When I started reading In Defense of Food: An Eater's Manifesto, Micheal Pollen points out that our brain is about 60 percent fat; every neuron is protectively sheathed in it; our cell membranes are constructed of fat and require the correct ratio for everything from hormones and glucose to toxins to permeate the walls; vitamins A and E require fat to be absorbed by our intestines; and essentially fat is a necessary part of our bodies ability to function. Somewhere in the obesity epidemic and scientifically modifying food we have forgotten this little fact. When I remembered it, I promptly could careless about how much fat was in our sour cream and the shloop was achieved.
Update: When you put the sour cream in the fridge, it will firm up a bit for those out there who are concerned with their final product. If you don't stir it up, and just eat it off the top, it will stay fairly thick as well. Secondly, the next time you need to make sour cream, use a 1/4 cup of your previous batch and it will turn out even better! This only works if the previous batch still has live culture in it. All that means is you need to use it within about 10 days. However, the awesomeness here is that you can keep creating miraculously FABULOUS sour cream without having to re-purchase the cultured buttermilk! Personally, I find this rather cool. I know....I'm a nerd.

Footnotes:
Carageenan

Filament Disassembly and Loss of Mammary Myoepithelial Cells after Exposure to Carrageenan,
Joanne Tobacman, Cancer Research, 57, 2823-2826, July 15, 1997

Carrageenan-Induced Inclusions in Mammary Mycoepithelial Cells, Joanne Tobacman, MD,
and Katherine Walters, BS, Cancer Detection and Prevention, 25(6): 520-526 (2001)

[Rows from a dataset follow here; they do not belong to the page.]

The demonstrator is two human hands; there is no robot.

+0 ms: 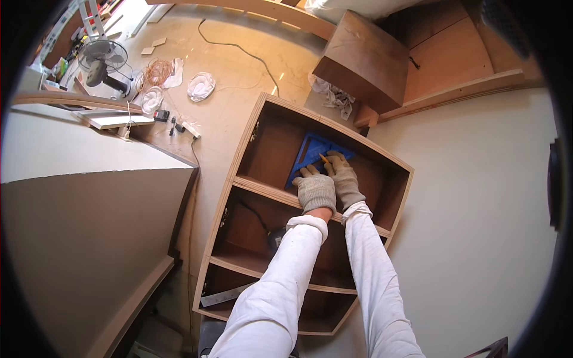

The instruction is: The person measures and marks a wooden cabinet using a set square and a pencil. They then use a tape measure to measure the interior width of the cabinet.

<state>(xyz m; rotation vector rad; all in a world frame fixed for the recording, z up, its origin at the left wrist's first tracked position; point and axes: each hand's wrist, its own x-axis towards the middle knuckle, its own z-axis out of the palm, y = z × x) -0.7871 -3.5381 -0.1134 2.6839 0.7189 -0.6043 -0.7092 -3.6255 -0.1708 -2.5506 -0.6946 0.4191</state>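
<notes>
A wooden cabinet (pixel 243 158) with dark brown compartments lies in front of me. In its farthest compartment, a blue triangular speed square (pixel 305 156) rests against the brown panel. My left hand (pixel 316 191), in a beige knit glove, has its fingers on the near edge of the square and holds it in place. Beside it, my right hand (pixel 345 179), gloved the same way, grips a yellow pencil (pixel 324 159) with its tip over the square. Part of the square is hidden under both hands.
The middle compartment holds a black corded tool (pixel 276 237), partly behind my left sleeve. A metal ruler (pixel 227 296) lies in the nearest one. A brown wooden box (pixel 364 65) stands far right. A fan (pixel 101 62), white cloth bundle (pixel 201 87) and power strip (pixel 191 130) sit far left.
</notes>
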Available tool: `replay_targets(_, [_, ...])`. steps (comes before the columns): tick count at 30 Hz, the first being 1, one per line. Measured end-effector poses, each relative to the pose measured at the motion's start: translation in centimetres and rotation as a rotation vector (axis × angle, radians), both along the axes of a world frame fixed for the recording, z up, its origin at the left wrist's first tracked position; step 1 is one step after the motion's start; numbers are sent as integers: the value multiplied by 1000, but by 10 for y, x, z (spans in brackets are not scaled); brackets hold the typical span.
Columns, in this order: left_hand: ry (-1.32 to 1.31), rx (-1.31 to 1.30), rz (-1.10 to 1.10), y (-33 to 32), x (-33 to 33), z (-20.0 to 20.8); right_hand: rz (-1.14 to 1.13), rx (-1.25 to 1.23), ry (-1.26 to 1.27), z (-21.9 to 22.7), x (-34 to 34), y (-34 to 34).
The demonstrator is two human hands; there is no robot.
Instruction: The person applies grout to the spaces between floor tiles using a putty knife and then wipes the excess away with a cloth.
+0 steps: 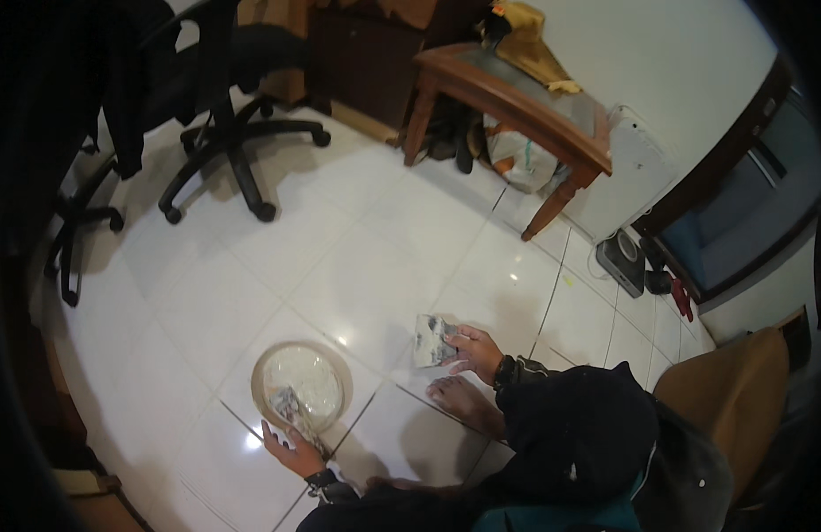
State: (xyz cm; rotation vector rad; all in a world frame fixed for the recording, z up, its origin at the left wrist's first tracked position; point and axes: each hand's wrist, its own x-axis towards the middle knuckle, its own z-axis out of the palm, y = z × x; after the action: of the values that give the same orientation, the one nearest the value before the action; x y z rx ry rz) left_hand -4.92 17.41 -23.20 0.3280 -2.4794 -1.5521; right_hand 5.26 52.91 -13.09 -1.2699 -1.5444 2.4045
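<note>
My right hand point(478, 353) grips the edge of a flat, squarish putty scraper point(435, 340) smeared with white and grey, held above the floor tiles. Lower left, a round bowl with a tan rim point(260, 377) holds a white paste point(308, 377). My left hand point(295, 452) is at the bowl's near edge, beside a long smeared tool point(288, 403) like a putty knife. That tool slants from the paste over the rim, and my hand appears closed around its near part, with one finger stretched out. The exact grip is partly hidden.
A bare foot point(468, 401) rests on the white tiles near my right hand. Black wheeled chairs point(237, 133) stand far left. A wooden table point(517, 97) with a plastic bag under it is far right, near a grey box point(621, 262). A brown chair point(729, 399) is at right.
</note>
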Motion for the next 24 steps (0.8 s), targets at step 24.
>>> replay_targets(24, [-466, 549, -51, -42, -47, -63, -181, 142, 41, 44, 41, 68])
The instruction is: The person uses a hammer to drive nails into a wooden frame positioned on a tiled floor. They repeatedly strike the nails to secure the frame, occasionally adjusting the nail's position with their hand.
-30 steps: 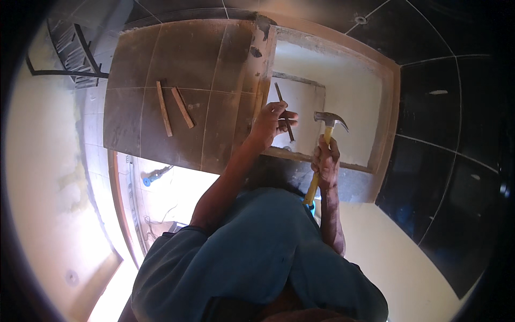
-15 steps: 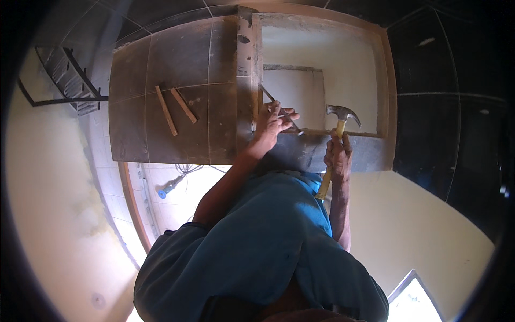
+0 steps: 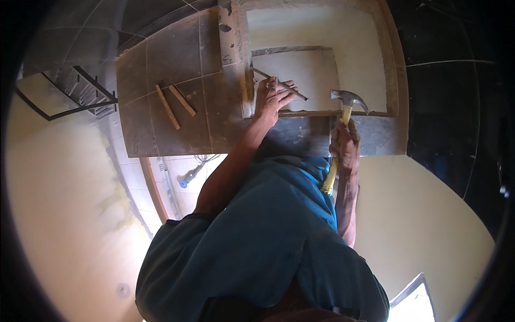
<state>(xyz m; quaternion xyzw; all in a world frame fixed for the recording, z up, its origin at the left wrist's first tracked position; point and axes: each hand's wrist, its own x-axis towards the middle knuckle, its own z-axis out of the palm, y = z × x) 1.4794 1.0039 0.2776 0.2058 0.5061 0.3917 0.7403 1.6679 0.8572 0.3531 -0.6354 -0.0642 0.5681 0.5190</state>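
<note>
Both hands had shifted slightly: left hand [image 3: 272,96] clamped the thin metal chisel [image 3: 280,84], right hand [image 3: 344,145] gripped the yellow-handled steel claw hammer [image 3: 343,123].

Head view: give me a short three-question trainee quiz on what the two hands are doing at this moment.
1. True or false: the right hand grips a hammer by its yellow handle.
2. What does the left hand hold? A) a paintbrush B) a thin metal chisel C) a tape measure
3. Fill in: two short wooden sticks lie on the dark tiled surface to the ____ of the left hand.

Key: 1 true; 2 B; 3 left.
</note>
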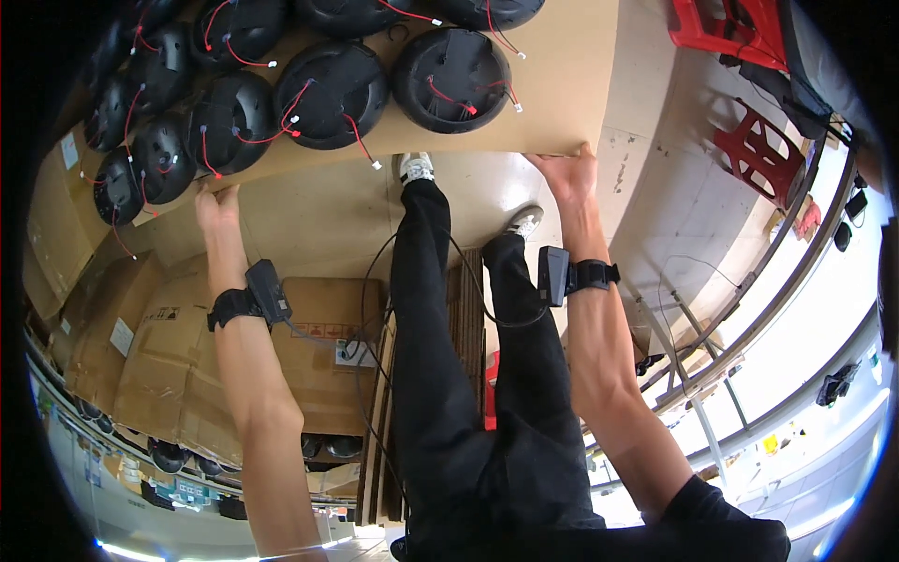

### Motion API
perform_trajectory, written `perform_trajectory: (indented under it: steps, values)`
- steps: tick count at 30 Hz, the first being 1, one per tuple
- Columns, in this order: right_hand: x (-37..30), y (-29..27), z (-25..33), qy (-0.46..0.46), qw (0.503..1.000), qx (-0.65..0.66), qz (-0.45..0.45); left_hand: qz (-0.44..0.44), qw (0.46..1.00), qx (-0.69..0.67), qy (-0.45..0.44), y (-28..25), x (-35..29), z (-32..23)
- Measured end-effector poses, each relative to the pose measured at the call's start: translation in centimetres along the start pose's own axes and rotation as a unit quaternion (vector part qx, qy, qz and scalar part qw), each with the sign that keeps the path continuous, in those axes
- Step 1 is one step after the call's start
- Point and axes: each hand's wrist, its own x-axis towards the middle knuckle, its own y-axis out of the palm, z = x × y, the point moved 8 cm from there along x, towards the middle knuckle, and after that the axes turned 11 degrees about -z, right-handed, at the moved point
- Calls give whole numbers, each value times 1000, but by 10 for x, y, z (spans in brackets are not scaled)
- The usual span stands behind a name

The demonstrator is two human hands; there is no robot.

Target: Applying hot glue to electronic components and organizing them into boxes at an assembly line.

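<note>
A large flat cardboard sheet (pixel 560 84) spans the far part of the view, its near edge bowed. My left hand (pixel 218 207) grips that edge toward the left, and my right hand (pixel 567 176) grips it near the right corner. The fingers go under the sheet and are partly hidden. Rows of round black plastic housings lie on the cardboard, among them one black housing (pixel 412 89) near the right end and another black housing (pixel 330 117) beside it. Thin red wires (pixel 354 131) with small white connectors trail from them. Both wrists carry a strapped black device with a cable.
Brown cardboard boxes (pixel 173 361) stand at the left, and flattened cardboard (pixel 375 421) is stacked beside my leg. A dark red plastic stool (pixel 757 155) and a brighter red stool (pixel 721 33) are at the far right. Along the right runs a white-topped workbench (pixel 796 323). My shoes rest on the tiled floor (pixel 346 220).
</note>
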Motion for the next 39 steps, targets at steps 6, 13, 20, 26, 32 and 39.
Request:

Consumption of Carrageenan and Other Water-soluble Polymers Used as Food Additives
and Incidence of Mammary Carcinoma, J. K. Tobacman, R. B. Wallace, M. B.
Zimmerman, Medical Hypothesis (2001), 56(5), 589-598


Structural Studies on Carrageenan Derived Oligisaccharides, Guangli Yu, Huashi Guan,
Alexandra Ioanviciu, Sulthan Sikkander, Charuwan Thanawiroon, Joanne Tobacman, Toshihiko
Toida, Robert Linhardt, Carbohydrate Research, 337 (2002)
433-440

Guar Gum

GuarNT Product Information, Tic Gums web-site (http://www.ticgums.com/), April 13, 2005.

Okazaki H et al, Increased incidence rate of colorectal tumors due to the intake of a soluble dietary
fiber in rat chemical carcinogenesis can be suppressed by substituting partially an insoluble
dietary fiber for the soluble one., Int J Cancer. 2002 Aug 1;100(4):388-94.


Melnick RL et al, Chronic effects of agar, guar gum, gum arabic, locust-bean gum, or tara gum
in F344 rats and B6C3F1 mice, Food Chem Toxicol. 1983 Jun;21(3):305-11.